The answer must consist of every line below containing "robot".

Records from a collection
________________________

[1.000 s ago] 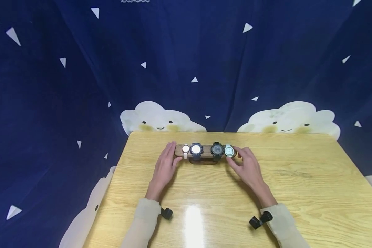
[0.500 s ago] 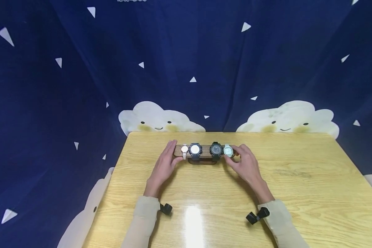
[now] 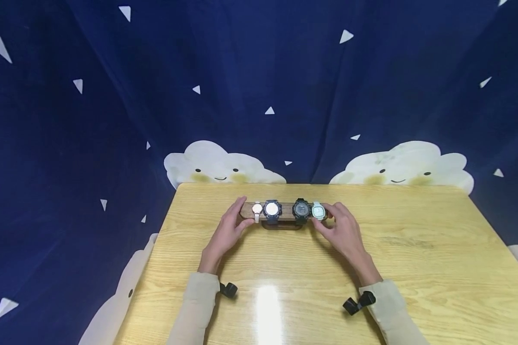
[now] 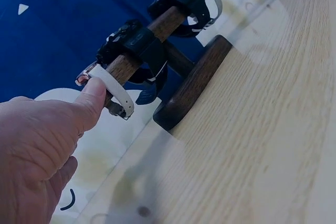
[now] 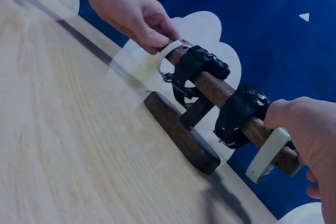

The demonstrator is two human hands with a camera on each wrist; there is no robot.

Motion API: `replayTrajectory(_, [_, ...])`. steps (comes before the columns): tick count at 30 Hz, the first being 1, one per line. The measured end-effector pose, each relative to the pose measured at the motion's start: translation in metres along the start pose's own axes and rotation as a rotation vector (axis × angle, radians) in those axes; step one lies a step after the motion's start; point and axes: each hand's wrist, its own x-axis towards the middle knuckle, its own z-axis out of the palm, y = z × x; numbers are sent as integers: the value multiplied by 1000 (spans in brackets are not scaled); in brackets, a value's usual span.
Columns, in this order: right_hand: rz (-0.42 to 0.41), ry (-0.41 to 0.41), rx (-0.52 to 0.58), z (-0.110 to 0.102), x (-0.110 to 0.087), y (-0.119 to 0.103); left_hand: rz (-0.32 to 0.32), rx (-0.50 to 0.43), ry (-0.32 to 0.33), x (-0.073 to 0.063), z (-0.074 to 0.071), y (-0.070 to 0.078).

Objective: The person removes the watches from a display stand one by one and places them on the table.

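Note:
A dark wooden watch stand [image 3: 287, 211] has a horizontal bar on a post above an oval base [image 5: 181, 135]. Along the bar sit a white-strapped watch [image 3: 257, 209], a dark blue watch [image 3: 272, 209], a black watch [image 3: 301, 209] and a pale green watch [image 3: 318, 211]. My left hand [image 3: 225, 234] holds the bar's left end, its thumb against the white strap [image 4: 111, 85]. At the other end, my right hand [image 3: 344, 231] grips the bar around the pale green watch, thumb in front. Some fingers of both hands are hidden behind the bar.
The stand rests near the far edge of a light wooden table [image 3: 397, 268]. Behind it hangs a dark blue curtain [image 3: 241, 62] with white triangles and smiling clouds. Each sleeve cuff carries a small black wrist camera [image 3: 351, 305].
My right thumb has slid slightly left along the front of the pale green watch. Both hands stay at the bar's ends, and the head view has shifted a little.

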Motion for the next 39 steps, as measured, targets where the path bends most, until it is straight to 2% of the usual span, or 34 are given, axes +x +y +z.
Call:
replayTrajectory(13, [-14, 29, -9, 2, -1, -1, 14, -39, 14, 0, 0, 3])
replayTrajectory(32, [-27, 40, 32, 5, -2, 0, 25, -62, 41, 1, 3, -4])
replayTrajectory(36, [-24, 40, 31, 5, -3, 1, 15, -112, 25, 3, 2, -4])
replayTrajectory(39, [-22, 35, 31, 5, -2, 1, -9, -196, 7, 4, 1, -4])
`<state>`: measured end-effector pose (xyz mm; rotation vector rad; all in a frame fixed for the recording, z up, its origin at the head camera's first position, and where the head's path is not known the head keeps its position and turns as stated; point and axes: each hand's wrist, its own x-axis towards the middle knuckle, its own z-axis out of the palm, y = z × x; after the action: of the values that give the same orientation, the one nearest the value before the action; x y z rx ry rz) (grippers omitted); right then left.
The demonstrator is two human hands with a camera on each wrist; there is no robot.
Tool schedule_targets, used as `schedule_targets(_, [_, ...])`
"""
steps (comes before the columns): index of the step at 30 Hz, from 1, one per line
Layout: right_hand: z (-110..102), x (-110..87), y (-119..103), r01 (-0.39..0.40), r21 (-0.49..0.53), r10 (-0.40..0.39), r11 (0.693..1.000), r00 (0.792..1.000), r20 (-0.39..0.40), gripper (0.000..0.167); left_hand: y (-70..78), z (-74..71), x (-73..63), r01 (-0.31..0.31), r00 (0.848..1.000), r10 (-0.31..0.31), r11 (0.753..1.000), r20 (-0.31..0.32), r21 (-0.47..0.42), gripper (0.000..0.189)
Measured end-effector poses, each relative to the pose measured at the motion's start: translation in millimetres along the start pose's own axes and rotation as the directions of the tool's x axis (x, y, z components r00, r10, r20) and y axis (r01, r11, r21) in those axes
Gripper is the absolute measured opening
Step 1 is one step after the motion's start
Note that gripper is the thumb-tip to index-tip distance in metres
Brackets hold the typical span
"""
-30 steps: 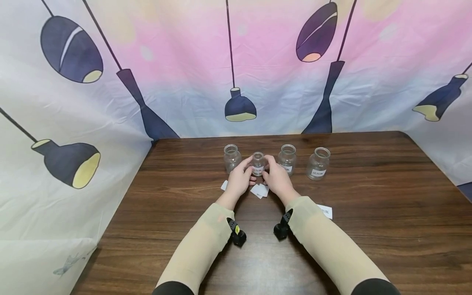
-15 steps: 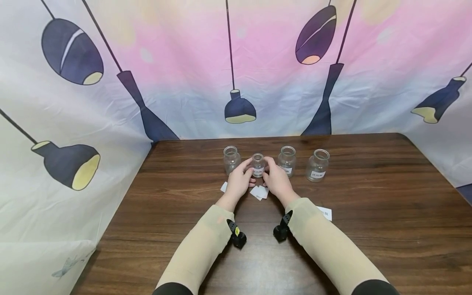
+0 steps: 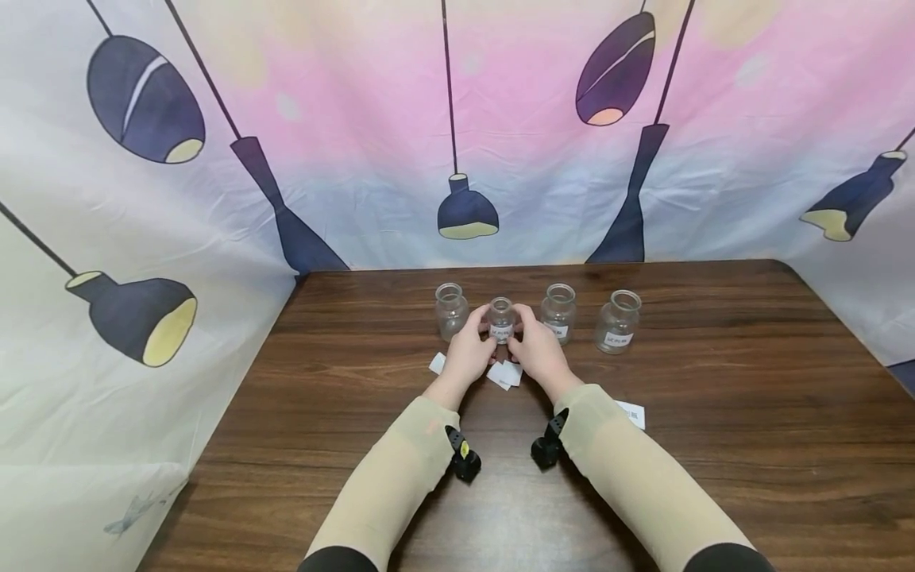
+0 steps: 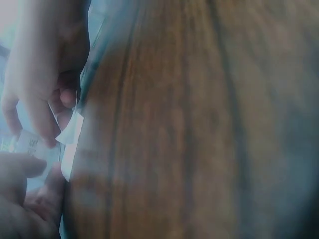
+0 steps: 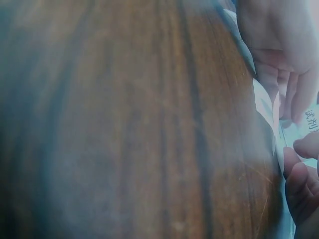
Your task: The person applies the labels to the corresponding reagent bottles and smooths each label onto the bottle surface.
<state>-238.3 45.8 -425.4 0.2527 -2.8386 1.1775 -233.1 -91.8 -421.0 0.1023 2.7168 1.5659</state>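
Observation:
A small clear glass jar (image 3: pixel 501 316) stands upright near the back of the brown table, between both hands. Its white label (image 3: pixel 501 332) carries handwriting and faces the person; part of the writing also shows on the jar label (image 5: pixel 311 118) in the right wrist view. My left hand (image 3: pixel 466 352) holds the jar's left side, fingers curved behind it and thumb low by the label. From the other side my right hand (image 3: pixel 541 351) grips it likewise, its thumb at the label's right end. Below the jar, white paper slips (image 3: pixel 504 375) overlap on the table.
Larger glass jars flank the hands: one at left (image 3: pixel 450 310), one labelled jar (image 3: pixel 560 306) just behind the right hand, another labelled jar (image 3: pixel 618 322) farther right. A paper slip (image 3: pixel 438 363) lies by the left wrist; a written slip (image 3: pixel 632 414) is partly hidden by the right sleeve.
My left thumb has moved down and in toward the label's lower edge, and the left hand has shifted slightly right. The right hand has barely moved; the jar keeps its place.

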Motion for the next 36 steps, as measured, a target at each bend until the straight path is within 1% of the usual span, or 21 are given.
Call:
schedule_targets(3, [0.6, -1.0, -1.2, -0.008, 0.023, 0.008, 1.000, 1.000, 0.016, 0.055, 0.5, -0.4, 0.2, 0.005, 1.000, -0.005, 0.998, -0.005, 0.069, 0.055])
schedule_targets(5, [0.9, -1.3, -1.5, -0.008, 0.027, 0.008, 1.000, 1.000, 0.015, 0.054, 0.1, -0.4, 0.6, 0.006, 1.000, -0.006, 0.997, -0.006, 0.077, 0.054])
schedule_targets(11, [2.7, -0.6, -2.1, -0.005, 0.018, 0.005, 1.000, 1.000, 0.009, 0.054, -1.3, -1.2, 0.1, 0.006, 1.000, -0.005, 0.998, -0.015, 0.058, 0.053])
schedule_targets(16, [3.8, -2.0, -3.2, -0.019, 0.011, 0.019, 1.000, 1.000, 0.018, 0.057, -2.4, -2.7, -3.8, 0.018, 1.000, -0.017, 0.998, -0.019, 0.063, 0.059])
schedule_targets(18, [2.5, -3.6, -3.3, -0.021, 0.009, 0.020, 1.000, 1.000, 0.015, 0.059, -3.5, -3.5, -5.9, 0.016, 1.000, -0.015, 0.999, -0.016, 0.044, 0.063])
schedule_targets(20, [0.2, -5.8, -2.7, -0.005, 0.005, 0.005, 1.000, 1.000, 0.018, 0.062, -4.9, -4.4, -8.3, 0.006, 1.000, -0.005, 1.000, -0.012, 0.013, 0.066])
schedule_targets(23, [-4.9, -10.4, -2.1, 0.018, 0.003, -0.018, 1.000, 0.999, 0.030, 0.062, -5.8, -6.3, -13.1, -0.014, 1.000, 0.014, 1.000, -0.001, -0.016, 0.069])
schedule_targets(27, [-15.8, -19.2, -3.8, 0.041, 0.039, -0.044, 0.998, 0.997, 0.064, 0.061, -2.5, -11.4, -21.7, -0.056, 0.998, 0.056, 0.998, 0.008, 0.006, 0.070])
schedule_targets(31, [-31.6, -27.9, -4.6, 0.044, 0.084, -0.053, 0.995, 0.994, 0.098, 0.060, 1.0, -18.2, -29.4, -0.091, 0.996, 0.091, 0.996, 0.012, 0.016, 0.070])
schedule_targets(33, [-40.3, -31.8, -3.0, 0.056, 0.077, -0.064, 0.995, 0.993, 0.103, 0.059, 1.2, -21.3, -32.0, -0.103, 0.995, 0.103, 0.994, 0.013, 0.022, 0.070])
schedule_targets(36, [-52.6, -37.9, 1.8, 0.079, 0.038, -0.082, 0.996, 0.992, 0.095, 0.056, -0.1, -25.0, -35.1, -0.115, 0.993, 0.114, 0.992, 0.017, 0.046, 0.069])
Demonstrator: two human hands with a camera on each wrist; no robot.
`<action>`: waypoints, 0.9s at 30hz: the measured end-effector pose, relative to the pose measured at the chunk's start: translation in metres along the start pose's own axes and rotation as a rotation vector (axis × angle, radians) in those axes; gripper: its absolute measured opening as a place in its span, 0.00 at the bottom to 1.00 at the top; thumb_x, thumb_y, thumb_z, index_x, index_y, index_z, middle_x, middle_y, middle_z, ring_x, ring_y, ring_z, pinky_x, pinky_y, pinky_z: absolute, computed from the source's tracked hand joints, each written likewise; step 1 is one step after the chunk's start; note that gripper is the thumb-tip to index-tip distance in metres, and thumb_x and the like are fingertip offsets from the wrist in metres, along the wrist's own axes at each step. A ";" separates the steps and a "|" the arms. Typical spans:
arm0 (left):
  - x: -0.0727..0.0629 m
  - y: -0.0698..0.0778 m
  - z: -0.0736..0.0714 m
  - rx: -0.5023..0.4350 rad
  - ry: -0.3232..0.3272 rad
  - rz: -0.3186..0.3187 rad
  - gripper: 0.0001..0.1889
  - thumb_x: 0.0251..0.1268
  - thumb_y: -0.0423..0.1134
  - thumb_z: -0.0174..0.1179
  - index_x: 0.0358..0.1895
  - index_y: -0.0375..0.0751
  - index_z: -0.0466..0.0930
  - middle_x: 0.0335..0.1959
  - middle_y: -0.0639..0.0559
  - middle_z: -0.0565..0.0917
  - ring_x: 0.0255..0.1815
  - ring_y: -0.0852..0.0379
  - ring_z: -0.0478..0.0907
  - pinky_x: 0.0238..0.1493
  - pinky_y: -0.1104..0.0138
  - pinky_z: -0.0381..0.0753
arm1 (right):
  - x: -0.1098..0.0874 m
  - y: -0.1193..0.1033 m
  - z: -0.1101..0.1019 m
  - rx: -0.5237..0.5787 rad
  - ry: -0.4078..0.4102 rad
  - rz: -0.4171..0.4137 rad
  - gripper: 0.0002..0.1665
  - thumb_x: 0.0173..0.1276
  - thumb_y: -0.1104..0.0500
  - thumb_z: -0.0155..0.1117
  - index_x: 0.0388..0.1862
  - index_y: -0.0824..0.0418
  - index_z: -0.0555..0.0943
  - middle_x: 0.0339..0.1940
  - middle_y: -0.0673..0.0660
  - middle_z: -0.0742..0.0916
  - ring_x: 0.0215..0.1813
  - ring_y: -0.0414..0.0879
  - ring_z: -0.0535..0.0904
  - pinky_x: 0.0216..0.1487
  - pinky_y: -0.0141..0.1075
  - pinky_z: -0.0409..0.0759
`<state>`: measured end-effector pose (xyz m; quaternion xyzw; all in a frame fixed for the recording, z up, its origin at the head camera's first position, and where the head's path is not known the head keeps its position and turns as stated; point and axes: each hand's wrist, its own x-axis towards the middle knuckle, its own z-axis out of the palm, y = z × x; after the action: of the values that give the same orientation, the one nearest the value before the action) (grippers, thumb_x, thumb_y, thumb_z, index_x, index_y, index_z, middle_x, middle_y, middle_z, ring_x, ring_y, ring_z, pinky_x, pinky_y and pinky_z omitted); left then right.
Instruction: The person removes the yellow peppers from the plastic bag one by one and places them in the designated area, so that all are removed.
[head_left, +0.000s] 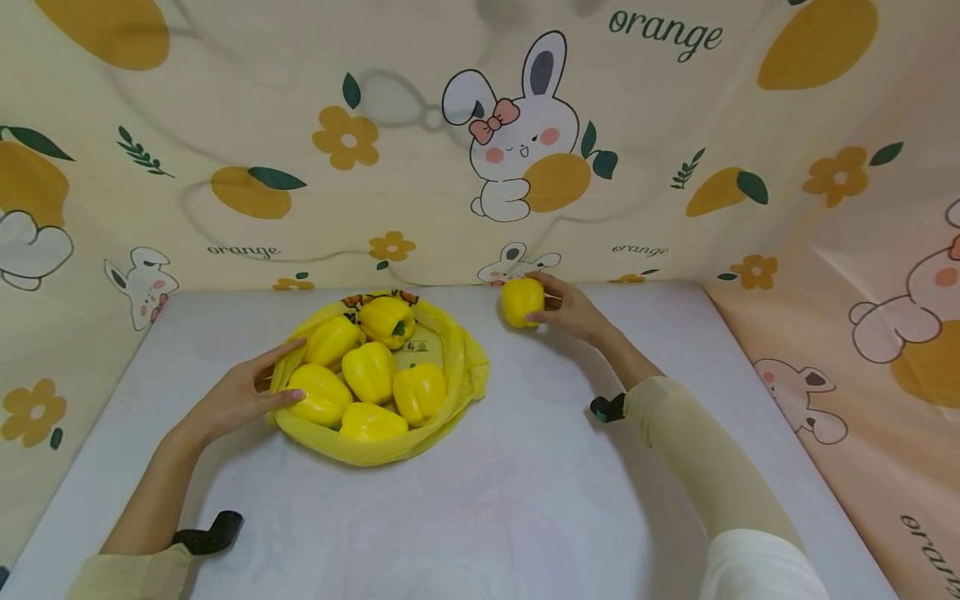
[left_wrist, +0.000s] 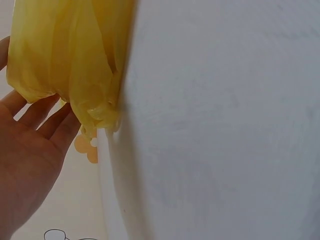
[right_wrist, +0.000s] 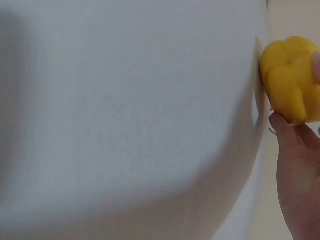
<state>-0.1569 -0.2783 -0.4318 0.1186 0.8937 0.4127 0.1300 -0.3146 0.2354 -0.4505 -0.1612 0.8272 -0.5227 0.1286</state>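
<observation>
A yellow bell pepper is held by my right hand near the back of the table, thumb on its near side and fingers behind. The right wrist view shows this bell pepper close to the tabletop, lobed end visible. To the left, a yellow plastic bag lies spread with its mouth rolled wide, several yellow bell peppers inside. My left hand grips the bag's left side, thumb over the rim. In the left wrist view, its fingers lie against the bag's folded outer wall.
A white tabletop lies under everything. Behind it rises a patterned cloth with rabbits and oranges, which also hangs along the right side. Black straps sit at both wrists.
</observation>
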 end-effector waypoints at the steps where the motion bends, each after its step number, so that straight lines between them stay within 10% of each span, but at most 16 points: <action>1: 0.000 0.000 0.000 0.000 -0.001 0.000 0.42 0.68 0.49 0.64 0.80 0.47 0.52 0.77 0.30 0.55 0.71 0.27 0.60 0.67 0.36 0.62 | 0.000 0.001 -0.001 -0.002 -0.005 0.011 0.47 0.63 0.59 0.74 0.78 0.51 0.63 0.79 0.55 0.64 0.75 0.59 0.63 0.73 0.49 0.64; 17: 0.004 -0.003 0.009 -0.034 -0.007 0.019 0.42 0.68 0.49 0.64 0.80 0.47 0.53 0.77 0.32 0.55 0.72 0.29 0.60 0.68 0.37 0.63 | -0.012 0.011 -0.014 -0.042 0.020 0.115 0.52 0.63 0.53 0.74 0.80 0.39 0.57 0.79 0.53 0.65 0.73 0.58 0.66 0.73 0.52 0.65; 27: 0.003 -0.003 0.004 -0.024 0.006 -0.002 0.43 0.67 0.50 0.64 0.80 0.47 0.51 0.78 0.33 0.54 0.73 0.29 0.58 0.67 0.37 0.63 | -0.008 0.004 -0.007 0.017 -0.001 0.103 0.53 0.64 0.60 0.73 0.81 0.49 0.54 0.77 0.62 0.65 0.73 0.60 0.65 0.73 0.54 0.63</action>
<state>-0.1585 -0.2770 -0.4371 0.1150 0.8891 0.4238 0.1293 -0.3103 0.2459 -0.4507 -0.1175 0.8298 -0.5225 0.1569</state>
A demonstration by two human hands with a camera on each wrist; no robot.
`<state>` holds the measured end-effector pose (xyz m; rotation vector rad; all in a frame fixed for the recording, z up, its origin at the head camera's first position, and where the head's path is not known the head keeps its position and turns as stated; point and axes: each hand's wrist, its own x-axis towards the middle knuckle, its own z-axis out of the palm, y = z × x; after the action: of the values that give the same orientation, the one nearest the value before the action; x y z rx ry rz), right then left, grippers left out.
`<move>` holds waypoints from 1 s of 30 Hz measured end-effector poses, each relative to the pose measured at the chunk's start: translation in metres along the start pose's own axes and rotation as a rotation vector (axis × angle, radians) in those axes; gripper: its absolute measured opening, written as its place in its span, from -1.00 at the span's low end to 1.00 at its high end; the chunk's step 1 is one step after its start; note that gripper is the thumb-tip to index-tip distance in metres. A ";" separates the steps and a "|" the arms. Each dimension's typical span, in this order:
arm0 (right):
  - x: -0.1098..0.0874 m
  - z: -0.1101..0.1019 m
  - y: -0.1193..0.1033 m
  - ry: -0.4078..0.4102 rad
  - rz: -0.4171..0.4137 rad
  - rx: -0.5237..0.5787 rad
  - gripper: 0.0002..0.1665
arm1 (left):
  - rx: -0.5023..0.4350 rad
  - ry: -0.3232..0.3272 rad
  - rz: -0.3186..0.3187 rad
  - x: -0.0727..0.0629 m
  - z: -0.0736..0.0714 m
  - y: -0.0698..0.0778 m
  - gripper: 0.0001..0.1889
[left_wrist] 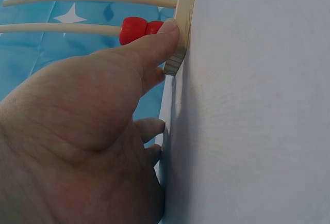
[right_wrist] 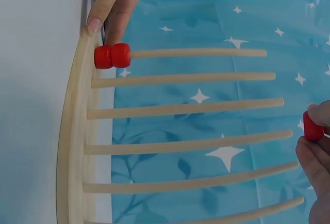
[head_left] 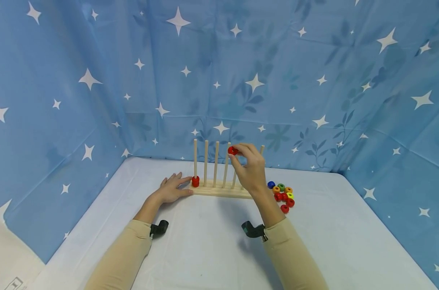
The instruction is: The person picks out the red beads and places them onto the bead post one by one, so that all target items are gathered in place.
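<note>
My right hand (head_left: 253,167) pinches a red bead (head_left: 232,150) between thumb and fingers, raised near the tops of the middle pegs. In the right wrist view that bead (right_wrist: 312,127) is at the right edge, apart from the peg tips. A wooden peg rack (head_left: 219,191) with several upright pegs stands on the table. Two red beads (right_wrist: 112,56) are stacked at the bottom of its leftmost peg; the other visible pegs carry none. My left hand (head_left: 171,190) holds the rack's left end, thumb (left_wrist: 167,32) on the front and index finger behind, beside the stacked beads.
Right of the rack lies a loose group of beads: several red beads (head_left: 285,208), a blue bead (head_left: 271,185), a green bead (head_left: 281,187), orange beads and a yellow one. A blue star-patterned curtain (head_left: 219,100) surrounds the white table (head_left: 205,241) at the back and sides.
</note>
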<state>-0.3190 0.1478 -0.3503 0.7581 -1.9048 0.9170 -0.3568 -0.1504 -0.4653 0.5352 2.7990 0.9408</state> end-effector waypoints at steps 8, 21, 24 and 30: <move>0.008 0.006 -0.003 -0.045 0.007 0.018 -0.68 | 0.004 0.004 -0.001 0.000 -0.001 0.001 -0.24; 0.023 0.017 -0.013 -0.055 -0.027 0.009 -0.68 | 0.008 0.004 -0.003 0.000 0.000 0.001 -0.24; 0.026 0.018 -0.016 -0.076 -0.020 0.002 -0.68 | 0.012 0.000 -0.004 0.000 0.000 0.000 -0.24; 0.030 0.021 -0.019 -0.101 -0.013 -0.004 -0.69 | 0.006 -0.006 -0.007 0.001 -0.001 -0.001 -0.24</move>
<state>-0.3266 0.1162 -0.3253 0.8272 -1.9859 0.8816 -0.3579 -0.1510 -0.4650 0.5283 2.7969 0.9283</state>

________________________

Solution for this problem |
The demonstrator is two human hands with a camera on each wrist; there is no robot.
The demonstrator is two human hands with a camera on each wrist; there is no robot.
Demonstrator: two human hands with a camera on each wrist; no robot.
A demonstration by two human hands with a camera on each wrist; no robot.

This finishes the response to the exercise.